With all this redirecting and diffusing we often end the day feeling very tired and run down. That is why it is so important to make sure to take time for yourself to unload a bit. Read a good book before bed, take a bubble bath and simply remind yourself that this is just another season of motherhood. Also, don’t forget to surround yourself with a support system. For myself I have a few friends who I can go to and also I even go to my husband and do what I call a day dump. Whatever you need to do please make sure that you take time for yourself and to get yourself someone in your life that you can truly talk and vent to.
Please note that you are not the only one who is dealing with a highly emotional child. Also, remember that we will all get through this. One day at a time.
Until Next Time Just Keep Soaring 4 Him,
I would like to invite you to my Facebook group Christian Homemakers in Training where we dive into homemaking, motherhood, marriage and group devotions. After all, we all need a safe place to grow together, right?
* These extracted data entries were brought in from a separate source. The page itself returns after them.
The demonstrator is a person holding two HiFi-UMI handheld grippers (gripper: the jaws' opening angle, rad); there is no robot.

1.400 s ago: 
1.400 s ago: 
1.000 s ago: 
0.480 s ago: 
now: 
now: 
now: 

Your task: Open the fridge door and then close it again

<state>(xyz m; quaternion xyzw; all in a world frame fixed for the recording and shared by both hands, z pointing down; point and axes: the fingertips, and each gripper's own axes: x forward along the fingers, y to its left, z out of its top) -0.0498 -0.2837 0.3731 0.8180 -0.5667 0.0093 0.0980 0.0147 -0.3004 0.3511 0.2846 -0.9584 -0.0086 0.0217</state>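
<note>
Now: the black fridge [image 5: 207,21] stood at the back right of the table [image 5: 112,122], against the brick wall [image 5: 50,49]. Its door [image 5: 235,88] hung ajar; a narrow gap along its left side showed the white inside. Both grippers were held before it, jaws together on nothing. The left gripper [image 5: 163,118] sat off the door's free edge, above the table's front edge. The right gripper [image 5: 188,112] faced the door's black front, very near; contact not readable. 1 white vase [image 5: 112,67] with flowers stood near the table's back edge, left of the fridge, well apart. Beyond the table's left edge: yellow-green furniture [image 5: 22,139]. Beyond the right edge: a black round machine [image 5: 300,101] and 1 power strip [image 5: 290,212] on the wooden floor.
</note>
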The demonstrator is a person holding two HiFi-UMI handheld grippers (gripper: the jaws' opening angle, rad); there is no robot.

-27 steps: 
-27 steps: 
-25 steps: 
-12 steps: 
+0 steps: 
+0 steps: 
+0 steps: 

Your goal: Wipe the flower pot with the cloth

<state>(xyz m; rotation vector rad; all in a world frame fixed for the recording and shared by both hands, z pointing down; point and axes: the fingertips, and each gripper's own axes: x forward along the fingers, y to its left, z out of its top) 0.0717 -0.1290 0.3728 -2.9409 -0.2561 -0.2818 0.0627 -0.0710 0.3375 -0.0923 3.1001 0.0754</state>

Great post! My 5-year-old was highly emotional yesterday! We had 3 different breakdowns in the course of 2 hours, and my nerves were fried by the end. I had to keep reminding myself not to threaten her (as in, no ipad, go to bed early, etc), and instead try to talk through her emotions and figure out what was distressing her. It took a lot longer, but I think we both learned a lot, and it will lay a foundation for fewer emotional outbursts going forward.
Thanks for linking up to #ThisIsHowWeRoll linky party!
Yes, breakdowns can be so draining. However- when we talk the time to listen to what they are trying to convey then it is a great learning experience for them and us.